Content starts

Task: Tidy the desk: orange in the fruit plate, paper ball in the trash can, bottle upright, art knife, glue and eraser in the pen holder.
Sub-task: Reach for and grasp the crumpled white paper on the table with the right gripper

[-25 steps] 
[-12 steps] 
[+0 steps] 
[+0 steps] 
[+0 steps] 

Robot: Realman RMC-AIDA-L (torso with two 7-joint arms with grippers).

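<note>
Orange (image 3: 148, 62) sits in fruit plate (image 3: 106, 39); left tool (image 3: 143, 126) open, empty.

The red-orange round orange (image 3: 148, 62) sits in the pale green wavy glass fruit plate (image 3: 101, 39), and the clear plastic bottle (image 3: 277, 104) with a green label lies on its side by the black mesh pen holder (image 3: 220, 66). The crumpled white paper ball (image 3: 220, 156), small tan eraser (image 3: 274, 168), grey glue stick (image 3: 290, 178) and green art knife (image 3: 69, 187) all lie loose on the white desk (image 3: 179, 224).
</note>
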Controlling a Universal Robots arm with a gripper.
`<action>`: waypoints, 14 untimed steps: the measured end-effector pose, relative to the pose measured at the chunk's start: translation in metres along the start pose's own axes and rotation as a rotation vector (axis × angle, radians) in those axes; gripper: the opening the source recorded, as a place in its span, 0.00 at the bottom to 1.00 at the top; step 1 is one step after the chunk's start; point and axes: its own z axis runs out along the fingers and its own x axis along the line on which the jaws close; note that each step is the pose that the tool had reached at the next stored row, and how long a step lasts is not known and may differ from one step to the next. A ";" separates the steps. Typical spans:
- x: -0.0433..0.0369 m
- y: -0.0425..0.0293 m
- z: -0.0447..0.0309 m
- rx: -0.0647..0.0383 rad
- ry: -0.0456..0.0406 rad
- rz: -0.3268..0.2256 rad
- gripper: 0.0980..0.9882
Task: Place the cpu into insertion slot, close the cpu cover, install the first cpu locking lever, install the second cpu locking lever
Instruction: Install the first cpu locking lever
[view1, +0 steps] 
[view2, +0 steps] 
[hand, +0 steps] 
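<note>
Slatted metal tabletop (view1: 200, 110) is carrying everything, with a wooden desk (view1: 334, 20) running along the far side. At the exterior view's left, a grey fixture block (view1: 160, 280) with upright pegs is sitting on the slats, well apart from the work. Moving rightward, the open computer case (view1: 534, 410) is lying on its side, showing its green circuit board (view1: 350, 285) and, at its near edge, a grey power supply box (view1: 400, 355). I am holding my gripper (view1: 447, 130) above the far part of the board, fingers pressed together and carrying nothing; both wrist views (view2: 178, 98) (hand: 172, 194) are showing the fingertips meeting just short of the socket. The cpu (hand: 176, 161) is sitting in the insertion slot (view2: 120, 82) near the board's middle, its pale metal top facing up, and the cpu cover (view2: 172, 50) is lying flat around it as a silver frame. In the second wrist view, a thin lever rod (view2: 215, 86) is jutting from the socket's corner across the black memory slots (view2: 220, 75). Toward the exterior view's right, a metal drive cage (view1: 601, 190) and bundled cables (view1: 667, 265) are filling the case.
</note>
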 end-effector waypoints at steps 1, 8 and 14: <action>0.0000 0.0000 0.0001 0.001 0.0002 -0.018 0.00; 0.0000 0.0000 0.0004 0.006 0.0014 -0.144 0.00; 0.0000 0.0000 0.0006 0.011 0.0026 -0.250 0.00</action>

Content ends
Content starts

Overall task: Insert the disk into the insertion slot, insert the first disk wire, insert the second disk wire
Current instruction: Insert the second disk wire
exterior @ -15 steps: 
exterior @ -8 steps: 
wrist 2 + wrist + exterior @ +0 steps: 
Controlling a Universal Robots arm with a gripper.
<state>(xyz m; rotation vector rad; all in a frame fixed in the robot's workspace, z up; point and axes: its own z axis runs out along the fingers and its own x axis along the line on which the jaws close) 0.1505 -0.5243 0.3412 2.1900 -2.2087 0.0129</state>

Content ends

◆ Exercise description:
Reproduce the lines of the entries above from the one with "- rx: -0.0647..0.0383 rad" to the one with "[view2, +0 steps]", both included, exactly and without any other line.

◆ Answer for this exercise:
- rx: -0.0647..0.0383 rad
- ry: -0.0456..0.0406 rad
- rz: -0.3268..0.2256 rad
- gripper: 0.0980..0.9882
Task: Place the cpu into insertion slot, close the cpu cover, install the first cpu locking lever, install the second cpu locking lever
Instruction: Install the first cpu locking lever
[view1, +0 steps] 
[view2, +0 steps] 

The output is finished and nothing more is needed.